Actually global scopes made me more problems, than solutions so I changed my scoles into local.
Thank you guys, for explaining this problem to me. I will close this thread, because I think original problem was solved.

You can use hasUser method in Auth class.

class UserVisibilityScope implements Scope
{
    /**
     * Apply the scope to a given Eloquent query builder.
     *
     * @param  \Illuminate\Database\Eloquent\Builder $builder
     * @param  \Illuminate\Database\Eloquent\Model $model
     * @return void
     */
    public function apply(Builder $builder, Model $model)
    {
        if( Auth::hasUser() ) {

            $user = Auth::user();

            // some constrains based on the $user object
        }
    }
}

I faced this same issue on a laravel 5.8 setup. Fixed it by creating a middleware, add applicable scope to model and then apply middleware directly in controller.

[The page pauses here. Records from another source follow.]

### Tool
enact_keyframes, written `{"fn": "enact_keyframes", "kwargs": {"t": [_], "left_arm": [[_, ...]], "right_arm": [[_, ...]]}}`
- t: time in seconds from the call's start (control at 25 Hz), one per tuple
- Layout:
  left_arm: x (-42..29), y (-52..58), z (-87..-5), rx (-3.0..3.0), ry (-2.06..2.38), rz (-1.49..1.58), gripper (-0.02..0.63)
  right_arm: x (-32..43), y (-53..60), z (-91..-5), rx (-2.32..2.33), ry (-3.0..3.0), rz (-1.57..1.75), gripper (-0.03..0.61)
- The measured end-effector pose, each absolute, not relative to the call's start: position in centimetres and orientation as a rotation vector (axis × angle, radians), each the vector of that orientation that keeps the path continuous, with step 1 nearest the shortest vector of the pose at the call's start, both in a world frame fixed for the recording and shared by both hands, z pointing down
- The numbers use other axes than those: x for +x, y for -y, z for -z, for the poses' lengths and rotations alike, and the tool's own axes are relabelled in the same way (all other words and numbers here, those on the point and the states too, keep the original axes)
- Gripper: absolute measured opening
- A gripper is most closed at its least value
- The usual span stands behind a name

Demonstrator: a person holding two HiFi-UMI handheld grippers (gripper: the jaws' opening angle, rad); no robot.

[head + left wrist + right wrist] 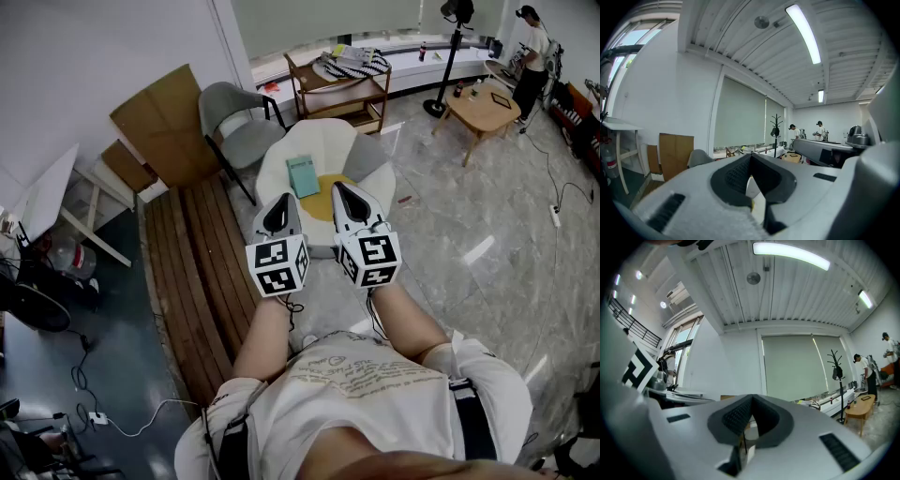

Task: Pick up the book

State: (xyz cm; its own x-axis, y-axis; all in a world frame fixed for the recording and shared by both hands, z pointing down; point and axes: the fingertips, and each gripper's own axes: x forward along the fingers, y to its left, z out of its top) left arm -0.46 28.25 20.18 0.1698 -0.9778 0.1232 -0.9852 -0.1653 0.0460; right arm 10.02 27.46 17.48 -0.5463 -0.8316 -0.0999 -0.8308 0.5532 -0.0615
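Observation:
The book (302, 175) is teal and lies flat on a low white flower-shaped table (323, 141) with a yellow centre. In the head view my two grippers are side by side just short of the table's near edge, both pointing at it. My left gripper (279, 202) is shut with nothing in it, its tip below and left of the book. My right gripper (341, 190) is shut and empty too, to the right of the book. In each gripper view the jaws meet at the tip, left gripper (750, 157) and right gripper (750, 399), and the book is hidden behind them.
A grey chair (234, 122) stands left of the table, with cardboard sheets (159, 127) against the wall. Behind the table is a wooden shelf cart (342, 84). A wooden coffee table (483, 108), a tripod stand (448, 56) and a person (532, 56) are at the far right. Wooden decking (202, 272) runs along my left.

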Motion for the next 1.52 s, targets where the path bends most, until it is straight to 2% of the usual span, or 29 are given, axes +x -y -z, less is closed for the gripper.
{"fn": "enact_keyframes", "kwargs": {"t": [0.4, 1.16, 1.52], "left_arm": [[-0.3, -26.3, -20.3, 2.349, 1.902, -0.077, 0.020], [-6.9, -24.1, -22.2, 2.391, 1.826, -0.105, 0.020], [-7.4, -23.1, -24.4, 2.393, 1.753, -0.129, 0.020]], "right_arm": [[9.8, -25.5, -17.8, -1.460, -2.641, 0.042, 0.026], [2.7, -23.3, -19.3, -1.569, -2.606, 0.064, 0.028], [2.4, -22.4, -20.8, -1.627, -2.588, 0.098, 0.028]]}}
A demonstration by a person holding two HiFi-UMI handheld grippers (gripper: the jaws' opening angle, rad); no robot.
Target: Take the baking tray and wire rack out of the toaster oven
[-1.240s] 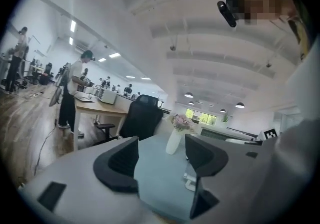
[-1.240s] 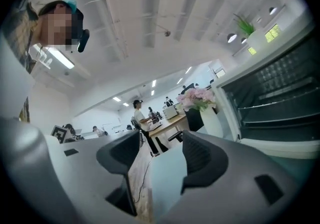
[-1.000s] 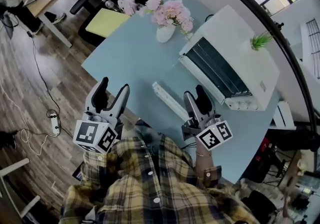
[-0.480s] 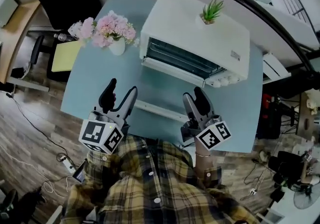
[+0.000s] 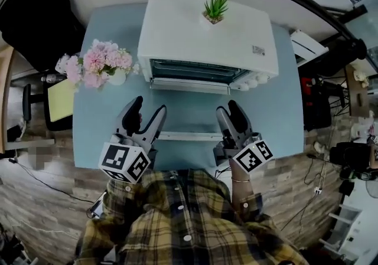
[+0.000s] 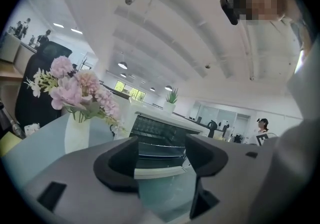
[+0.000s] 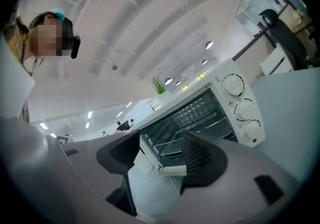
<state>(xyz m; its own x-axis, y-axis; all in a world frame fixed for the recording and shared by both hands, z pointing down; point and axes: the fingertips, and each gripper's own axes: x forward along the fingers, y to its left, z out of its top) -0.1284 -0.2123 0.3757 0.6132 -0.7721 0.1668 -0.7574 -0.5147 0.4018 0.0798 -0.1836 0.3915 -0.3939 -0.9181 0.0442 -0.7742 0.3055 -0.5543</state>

As a n example, applying country scope to User model goes thus:

Create UserCountryScope.php middleware
In the handle method, apply your scope

    public function handle($request, Closure $next)
    {
        if(!auth()->check()) {
            User::addGlobalScope('country', function (Builder $builder) {
                $country = session('country');
                $builder->where('country',$country);
            });
        }
        return $next($request);
    }

Now, in any controller you which to apply the scope (perhaps just for specific methods), specify the UserCountryScope middleware within the controllers constructor.

    public function __construct()
    {
        $this->middleware('userCountryScope')->only(['listings']); //This applies it only to listings method in this case
    }

Don't forget to register the alias in your applications route middleware in app/Http/Kernel.php

    protected $routeMiddleware = [
       ....
        'userCountryScope' => \App\Http\Middleware\UserCountryScope::class,
   ];

Applying scopes this way works best for me.